Docker Desktop OSX reports critical vulnerabiliites in in Eramba images

danielschipper · December 4, 2023, 5:40am

Question: How to report and/or resolve reported vulnerabilities in the Docker images?

I followed the instructions for installing Eramba community edition, using an Intel based Mac running Docker Desktop. I’m just playing around at the moment and so accessing Eramba via 127.0.0.1 / loppback address.
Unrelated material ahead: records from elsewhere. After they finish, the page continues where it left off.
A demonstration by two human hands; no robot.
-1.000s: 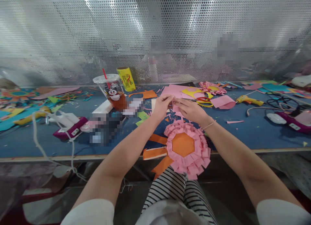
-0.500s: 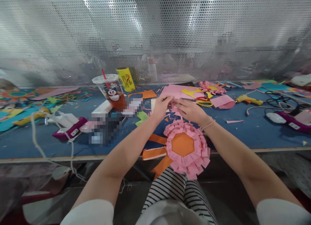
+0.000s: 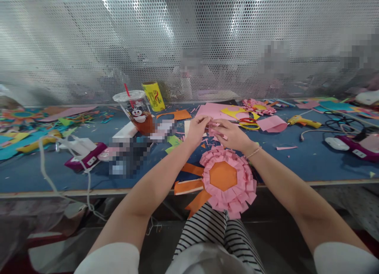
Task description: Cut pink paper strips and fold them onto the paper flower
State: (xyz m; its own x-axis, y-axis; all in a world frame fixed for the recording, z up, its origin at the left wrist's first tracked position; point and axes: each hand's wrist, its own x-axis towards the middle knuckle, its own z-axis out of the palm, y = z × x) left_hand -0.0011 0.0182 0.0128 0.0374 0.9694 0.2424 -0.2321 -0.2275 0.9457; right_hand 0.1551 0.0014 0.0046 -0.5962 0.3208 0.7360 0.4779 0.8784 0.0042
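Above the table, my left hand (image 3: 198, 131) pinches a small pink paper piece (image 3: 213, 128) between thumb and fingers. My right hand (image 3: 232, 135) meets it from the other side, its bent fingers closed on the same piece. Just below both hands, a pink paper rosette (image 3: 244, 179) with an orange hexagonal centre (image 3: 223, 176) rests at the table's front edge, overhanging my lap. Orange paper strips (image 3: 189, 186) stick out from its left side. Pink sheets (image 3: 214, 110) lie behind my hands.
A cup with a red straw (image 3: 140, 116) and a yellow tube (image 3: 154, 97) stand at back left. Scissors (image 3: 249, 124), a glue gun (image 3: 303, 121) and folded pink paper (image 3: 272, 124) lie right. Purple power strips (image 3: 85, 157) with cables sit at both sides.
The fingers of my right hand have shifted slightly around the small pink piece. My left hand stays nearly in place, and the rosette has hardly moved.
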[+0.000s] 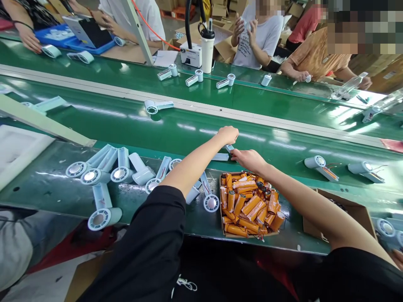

When poking around in Docker Desktop I used Docker Scout to analyse the images for vulnerabilities. I was surprised to see several critical and high vulnerabilities being reported against components of the images. Example screenshot below

How does Eramba scan the images for vulnerabilities? Also is it possible to resolve the vulnerabilities once launched or will a new image need to be downloaded?

Any thoughts would be appreciated.

Thanks

sam · December 4, 2023, 9:28am

Hello,

Thanks for reporting. We are only doing a vulnerability scan against the eramba application, you can find those reports in the release notes.
We will try to fix at least critical ones. I believe that we need to resolve them on our side.

Int. ref.: https://github.com/eramba/eramba/issues/4553

danielschipper · January 8, 2024, 6:15am

Hi,

Just checking if there is any update to this?

sam · January 8, 2024, 9:49am

Hello,

The issue was not yet taken into release.

danielschipper · January 9, 2024, 7:05am

Is it possible to get an ETA… some of these issues were marked critical and really should have a process in place to be patched ASAP.

david.davis · January 9, 2024, 9:42am

I have to agree with Daniel here.
My own company’s security controls for SOC2 and ISO 27001 see us doing daily vulnerability scans, and remediating critical vulnerabilities within a timeframe of days. And our supplier controls strongly frown upon us signing up with a SaaS provider that didn’t do the same.
If our own Eramba installation wasn’t effectively sandboxed in our own datacentre I was probably not be allowed to use you.